» What is being asked: In full and without alteration, write out the data below.

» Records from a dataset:

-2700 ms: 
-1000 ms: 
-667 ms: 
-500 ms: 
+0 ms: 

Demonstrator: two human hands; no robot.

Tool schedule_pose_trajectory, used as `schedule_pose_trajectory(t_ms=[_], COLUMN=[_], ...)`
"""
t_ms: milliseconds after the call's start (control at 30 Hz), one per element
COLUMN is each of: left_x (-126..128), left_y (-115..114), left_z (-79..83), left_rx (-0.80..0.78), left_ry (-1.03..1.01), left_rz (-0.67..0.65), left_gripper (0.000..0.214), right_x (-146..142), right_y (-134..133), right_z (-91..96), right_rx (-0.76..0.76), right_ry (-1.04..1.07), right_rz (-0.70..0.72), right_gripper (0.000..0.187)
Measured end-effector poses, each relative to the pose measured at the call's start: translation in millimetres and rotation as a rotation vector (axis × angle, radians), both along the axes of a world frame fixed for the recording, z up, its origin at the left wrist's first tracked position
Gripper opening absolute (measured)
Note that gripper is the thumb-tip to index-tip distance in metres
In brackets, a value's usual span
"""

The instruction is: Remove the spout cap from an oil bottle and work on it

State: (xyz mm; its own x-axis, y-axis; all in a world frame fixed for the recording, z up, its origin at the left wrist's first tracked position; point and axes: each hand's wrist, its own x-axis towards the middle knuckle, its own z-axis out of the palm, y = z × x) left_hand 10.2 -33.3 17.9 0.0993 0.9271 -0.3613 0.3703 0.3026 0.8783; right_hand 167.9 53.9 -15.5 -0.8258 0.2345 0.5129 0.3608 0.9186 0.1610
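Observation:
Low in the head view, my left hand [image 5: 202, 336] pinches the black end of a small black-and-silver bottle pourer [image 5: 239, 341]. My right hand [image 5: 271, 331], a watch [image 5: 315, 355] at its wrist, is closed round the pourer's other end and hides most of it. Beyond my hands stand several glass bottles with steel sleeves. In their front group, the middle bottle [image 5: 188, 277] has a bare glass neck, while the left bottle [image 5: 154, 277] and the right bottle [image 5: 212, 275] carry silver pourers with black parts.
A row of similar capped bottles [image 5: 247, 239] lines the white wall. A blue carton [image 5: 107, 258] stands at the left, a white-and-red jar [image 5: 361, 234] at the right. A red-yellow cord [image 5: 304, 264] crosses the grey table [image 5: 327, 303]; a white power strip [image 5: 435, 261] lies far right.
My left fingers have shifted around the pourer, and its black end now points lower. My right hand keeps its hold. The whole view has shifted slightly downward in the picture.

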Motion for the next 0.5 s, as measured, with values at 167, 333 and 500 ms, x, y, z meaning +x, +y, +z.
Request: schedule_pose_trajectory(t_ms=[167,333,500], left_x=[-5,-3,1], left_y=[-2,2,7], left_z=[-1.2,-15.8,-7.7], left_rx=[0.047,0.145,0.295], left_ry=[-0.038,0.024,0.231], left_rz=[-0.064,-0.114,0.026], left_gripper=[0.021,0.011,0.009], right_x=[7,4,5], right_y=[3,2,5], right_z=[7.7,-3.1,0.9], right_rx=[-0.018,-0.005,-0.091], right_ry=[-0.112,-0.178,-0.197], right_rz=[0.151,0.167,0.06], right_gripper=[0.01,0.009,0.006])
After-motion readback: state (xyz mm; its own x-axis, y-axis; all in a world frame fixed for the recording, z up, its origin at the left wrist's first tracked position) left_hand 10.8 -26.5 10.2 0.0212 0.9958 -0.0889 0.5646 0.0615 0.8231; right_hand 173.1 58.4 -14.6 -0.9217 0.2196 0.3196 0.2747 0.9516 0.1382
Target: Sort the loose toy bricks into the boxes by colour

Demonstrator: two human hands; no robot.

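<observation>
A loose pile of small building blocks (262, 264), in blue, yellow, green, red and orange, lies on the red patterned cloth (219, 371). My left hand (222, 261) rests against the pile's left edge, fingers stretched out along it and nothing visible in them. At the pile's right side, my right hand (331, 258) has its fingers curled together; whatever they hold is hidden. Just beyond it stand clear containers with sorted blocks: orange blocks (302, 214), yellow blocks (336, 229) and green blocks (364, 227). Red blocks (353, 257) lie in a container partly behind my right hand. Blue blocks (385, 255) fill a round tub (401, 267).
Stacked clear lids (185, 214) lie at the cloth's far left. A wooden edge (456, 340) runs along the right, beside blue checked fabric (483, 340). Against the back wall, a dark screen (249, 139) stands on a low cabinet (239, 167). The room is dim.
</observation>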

» Written response:
-2700 ms: 
-1000 ms: 
-667 ms: 
-500 ms: 
+0 ms: 

Demonstrator: two human hands; no robot.

Tool schedule_pose_trajectory, used as `schedule_pose_trajectory(t_ms=[_], COLUMN=[_], ...)`
"""
t_ms: milliseconds after the call's start (control at 30 Hz), one per element
COLUMN is each of: left_x (-126..128), left_y (-115..114), left_z (-79..83), left_rx (-0.80..0.78), left_ry (-1.03..1.01), left_rz (-0.67..0.65), left_gripper (0.000..0.214), right_x (-146..142), right_y (-134..133), right_z (-91..96), right_rx (-0.76..0.76), right_ry (-1.04..1.07), right_rz (-0.70..0.72), right_gripper (0.000..0.187)
Measured end-effector poses, each relative to the pose measured at the call's start: translation in millimetres and rotation as a rotation vector (axis × angle, radians), both along the axes of a world frame fixed for the recording, z up, its origin at the left wrist's first tracked position
Gripper opening absolute (measured)
Note that gripper is the thumb-tip to index-tip distance in metres
In brackets, a value's usual span
"""

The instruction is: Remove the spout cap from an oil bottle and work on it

State: (xyz mm; its own x-axis, y-axis; all in a world frame fixed for the recording, z up, its origin at the left wrist's first tracked position; point and axes: each hand's wrist, its own x-axis towards the middle knuckle, its own z-axis out of the palm, y = z × x) left_hand 10.2 -33.3 17.9 0.0993 0.9271 -0.3613 0.3703 0.3026 0.8783; right_hand 167.9 53.9 -15.5 -0.8258 0.2345 0.5129 0.3608 0.9186 0.1610
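Observation:
Low in the head view, my left hand [image 5: 202, 336] pinches the black end of a small black-and-silver bottle pourer [image 5: 239, 341]. My right hand [image 5: 271, 331], a watch [image 5: 315, 355] at its wrist, is closed round the pourer's other end and hides most of it. Beyond my hands stand several glass bottles with steel sleeves. In their front group, the middle bottle [image 5: 188, 277] has a bare glass neck, while the left bottle [image 5: 154, 277] and the right bottle [image 5: 212, 275] carry silver pourers with black parts.
A row of similar capped bottles [image 5: 247, 239] lines the white wall. A blue carton [image 5: 107, 258] stands at the left, a white-and-red jar [image 5: 361, 234] at the right. A red-yellow cord [image 5: 304, 264] crosses the grey table [image 5: 327, 303]; a white power strip [image 5: 435, 261] lies far right.
My left fingers have shifted around the pourer, and its black end now points lower. My right hand keeps its hold. The whole view has shifted slightly downward in the picture.
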
Motion for the next 0.5 s, as measured, with values at 167, 333 and 500 ms, x, y, z meaning +x, +y, +z.
Request: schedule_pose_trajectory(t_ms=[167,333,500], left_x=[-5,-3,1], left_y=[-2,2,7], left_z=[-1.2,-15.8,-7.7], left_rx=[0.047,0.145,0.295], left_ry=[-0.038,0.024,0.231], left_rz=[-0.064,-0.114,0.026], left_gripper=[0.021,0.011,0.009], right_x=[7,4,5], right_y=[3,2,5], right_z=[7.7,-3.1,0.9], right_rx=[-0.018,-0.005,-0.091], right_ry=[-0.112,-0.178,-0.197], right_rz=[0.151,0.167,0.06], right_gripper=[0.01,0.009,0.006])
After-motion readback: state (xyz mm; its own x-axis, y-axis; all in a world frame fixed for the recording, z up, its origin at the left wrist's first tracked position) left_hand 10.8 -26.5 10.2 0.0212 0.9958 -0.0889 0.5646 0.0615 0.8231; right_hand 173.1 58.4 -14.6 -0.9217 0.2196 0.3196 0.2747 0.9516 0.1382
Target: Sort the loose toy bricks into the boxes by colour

Demonstrator: two human hands; no robot.

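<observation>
A loose pile of small building blocks (262, 264), in blue, yellow, green, red and orange, lies on the red patterned cloth (219, 371). My left hand (222, 261) rests against the pile's left edge, fingers stretched out along it and nothing visible in them. At the pile's right side, my right hand (331, 258) has its fingers curled together; whatever they hold is hidden. Just beyond it stand clear containers with sorted blocks: orange blocks (302, 214), yellow blocks (336, 229) and green blocks (364, 227). Red blocks (353, 257) lie in a container partly behind my right hand. Blue blocks (385, 255) fill a round tub (401, 267).
Stacked clear lids (185, 214) lie at the cloth's far left. A wooden edge (456, 340) runs along the right, beside blue checked fabric (483, 340). Against the back wall, a dark screen (249, 139) stands on a low cabinet (239, 167). The room is dim.
</observation>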

No additional answer text is required.